▶ _Goal of the exercise_
The exercise asks for every line of the data to be reproduced exactly.

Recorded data
++++++++++

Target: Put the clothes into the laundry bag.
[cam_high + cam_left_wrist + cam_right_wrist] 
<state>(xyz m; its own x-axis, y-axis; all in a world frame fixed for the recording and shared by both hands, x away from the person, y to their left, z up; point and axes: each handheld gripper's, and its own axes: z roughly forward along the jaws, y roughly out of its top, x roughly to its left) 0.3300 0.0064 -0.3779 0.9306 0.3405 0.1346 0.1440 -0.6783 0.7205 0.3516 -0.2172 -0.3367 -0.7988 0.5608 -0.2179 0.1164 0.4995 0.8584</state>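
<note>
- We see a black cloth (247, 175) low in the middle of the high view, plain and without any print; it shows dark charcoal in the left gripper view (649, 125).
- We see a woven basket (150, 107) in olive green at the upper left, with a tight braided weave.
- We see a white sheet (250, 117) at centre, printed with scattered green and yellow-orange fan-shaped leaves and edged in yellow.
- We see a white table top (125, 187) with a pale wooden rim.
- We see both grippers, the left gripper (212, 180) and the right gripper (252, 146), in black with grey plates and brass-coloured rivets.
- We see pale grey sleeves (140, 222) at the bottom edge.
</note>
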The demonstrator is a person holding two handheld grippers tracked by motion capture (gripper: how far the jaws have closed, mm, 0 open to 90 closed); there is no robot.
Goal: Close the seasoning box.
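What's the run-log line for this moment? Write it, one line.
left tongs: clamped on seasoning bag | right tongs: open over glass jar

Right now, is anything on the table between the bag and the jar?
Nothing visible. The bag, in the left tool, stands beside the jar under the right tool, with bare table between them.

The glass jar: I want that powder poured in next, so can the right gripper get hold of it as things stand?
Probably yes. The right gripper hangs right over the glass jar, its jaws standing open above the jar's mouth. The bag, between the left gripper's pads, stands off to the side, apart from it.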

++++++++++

▶ _Exercise output_
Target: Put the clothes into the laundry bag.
[cam_high + cam_left_wrist + cam_right_wrist] 
<state>(xyz m; its own x-axis, y-axis; all in a world frame fixed for the recording and shared by both hands, x away from the person, y to their left, z up; point and axes: each handheld gripper's, and its own axes: z roughly forward along the jaws, y roughly out of its top, x roughly to its left) 0.3300 0.0064 -0.3779 0.9306 0.3405 0.1346 0.1440 -0.6783 0.7205 0.3516 -0.2172 -0.3367 -0.7988 0.5608 -0.2179 0.1164 0.4995 0.8584</state>
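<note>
- We see a black cloth (247, 175) low in the middle of the high view, plain and without any print; it shows dark charcoal in the left gripper view (649, 125).
- We see a woven basket (150, 107) in olive green at the upper left, with a tight braided weave.
- We see a white sheet (250, 117) at centre, printed with scattered green and yellow-orange fan-shaped leaves and edged in yellow.
- We see a white table top (125, 187) with a pale wooden rim.
- We see both grippers, the left gripper (212, 180) and the right gripper (252, 146), in black with grey plates and brass-coloured rivets.
- We see pale grey sleeves (140, 222) at the bottom edge.
</note>
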The demonstrator is a person holding two handheld grippers tracked by motion capture (gripper: how far the jaws have closed, mm, 0 open to 90 closed); there is no robot.
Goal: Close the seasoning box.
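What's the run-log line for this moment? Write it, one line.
left tongs: clamped on seasoning bag | right tongs: open over glass jar

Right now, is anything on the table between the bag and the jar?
Nothing visible. The bag, in the left tool, stands beside the jar under the right tool, with bare table between them.

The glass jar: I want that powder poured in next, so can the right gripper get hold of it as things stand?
Probably yes. The right gripper hangs right over the glass jar, its jaws standing open above the jar's mouth. The bag, between the left gripper's pads, stands off to the side, apart from it.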

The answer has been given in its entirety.